§ **What is needed**
In this exercise, set down every entry that follows exactly as it appears.

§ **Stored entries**
_ _ _ _

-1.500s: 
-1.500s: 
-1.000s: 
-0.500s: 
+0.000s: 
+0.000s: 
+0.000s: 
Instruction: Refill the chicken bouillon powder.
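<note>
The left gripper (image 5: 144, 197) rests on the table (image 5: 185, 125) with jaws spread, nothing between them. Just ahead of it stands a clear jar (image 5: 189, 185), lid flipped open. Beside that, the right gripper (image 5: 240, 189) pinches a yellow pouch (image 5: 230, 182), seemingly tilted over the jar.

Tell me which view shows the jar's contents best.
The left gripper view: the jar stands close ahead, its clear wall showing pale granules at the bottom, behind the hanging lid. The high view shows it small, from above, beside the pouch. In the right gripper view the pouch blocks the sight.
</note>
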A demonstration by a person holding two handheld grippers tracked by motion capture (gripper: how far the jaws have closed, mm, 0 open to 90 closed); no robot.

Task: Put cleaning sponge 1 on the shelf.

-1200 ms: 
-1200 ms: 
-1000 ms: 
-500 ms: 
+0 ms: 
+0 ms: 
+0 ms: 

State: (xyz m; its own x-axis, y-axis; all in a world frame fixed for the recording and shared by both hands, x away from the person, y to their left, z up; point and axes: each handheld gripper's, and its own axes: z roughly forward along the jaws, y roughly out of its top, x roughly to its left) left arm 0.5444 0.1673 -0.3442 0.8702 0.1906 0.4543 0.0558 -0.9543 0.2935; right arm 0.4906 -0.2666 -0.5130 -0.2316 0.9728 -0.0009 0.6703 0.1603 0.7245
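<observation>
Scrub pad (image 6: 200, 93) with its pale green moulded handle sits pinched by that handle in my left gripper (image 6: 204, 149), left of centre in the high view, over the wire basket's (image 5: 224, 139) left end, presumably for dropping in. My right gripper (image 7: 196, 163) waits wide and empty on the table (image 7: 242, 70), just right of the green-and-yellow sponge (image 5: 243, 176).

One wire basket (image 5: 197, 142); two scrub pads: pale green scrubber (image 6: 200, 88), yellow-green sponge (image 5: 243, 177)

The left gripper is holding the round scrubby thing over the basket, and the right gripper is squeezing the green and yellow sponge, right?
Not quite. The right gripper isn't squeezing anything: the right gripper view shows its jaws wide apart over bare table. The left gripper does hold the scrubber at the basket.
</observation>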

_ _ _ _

§ **Your solution**
-1.500s: 
-1.500s: 
-1.000s: 
-0.500s: 
+0.000s: 
+0.000s: 
+0.000s: 
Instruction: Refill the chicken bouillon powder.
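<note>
The left gripper (image 5: 144, 197) rests on the table (image 5: 185, 125) with jaws spread, nothing between them. Just ahead of it stands a clear jar (image 5: 189, 185), lid flipped open. Beside that, the right gripper (image 5: 240, 189) pinches a yellow pouch (image 5: 230, 182), seemingly tilted over the jar.

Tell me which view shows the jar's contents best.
The left gripper view: the jar stands close ahead, its clear wall showing pale granules at the bottom, behind the hanging lid. The high view shows it small, from above, beside the pouch. In the right gripper view the pouch blocks the sight.
</note>
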A demonstration by a person holding two handheld grippers tracked by motion capture (gripper: how far the jaws have closed, mm, 0 open to 90 closed); no robot.

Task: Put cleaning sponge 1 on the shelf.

-1200 ms: 
-1200 ms: 
-1000 ms: 
-500 ms: 
+0 ms: 
+0 ms: 
+0 ms: 

State: (xyz m; its own x-axis, y-axis; all in a world frame fixed for the recording and shared by both hands, x away from the person, y to their left, z up; point and axes: each handheld gripper's, and its own axes: z roughly forward along the jaws, y roughly out of its top, x roughly to its left) left arm 0.5444 0.1673 -0.3442 0.8702 0.1906 0.4543 0.0558 -0.9543 0.2935; right arm 0.4906 -0.2666 -0.5130 -0.2316 0.9728 -0.0009 0.6703 0.1603 0.7245
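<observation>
Scrub pad (image 6: 200, 93) with its pale green moulded handle sits pinched by that handle in my left gripper (image 6: 204, 149), left of centre in the high view, over the wire basket's (image 5: 224, 139) left end, presumably for dropping in. My right gripper (image 7: 196, 163) waits wide and empty on the table (image 7: 242, 70), just right of the green-and-yellow sponge (image 5: 243, 176).

One wire basket (image 5: 197, 142); two scrub pads: pale green scrubber (image 6: 200, 88), yellow-green sponge (image 5: 243, 177)

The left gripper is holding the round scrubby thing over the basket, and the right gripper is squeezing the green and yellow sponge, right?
Not quite. The right gripper isn't squeezing anything: the right gripper view shows its jaws wide apart over bare table. The left gripper does hold the scrubber at the basket.
</observation>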

The work is done, and the output is complete.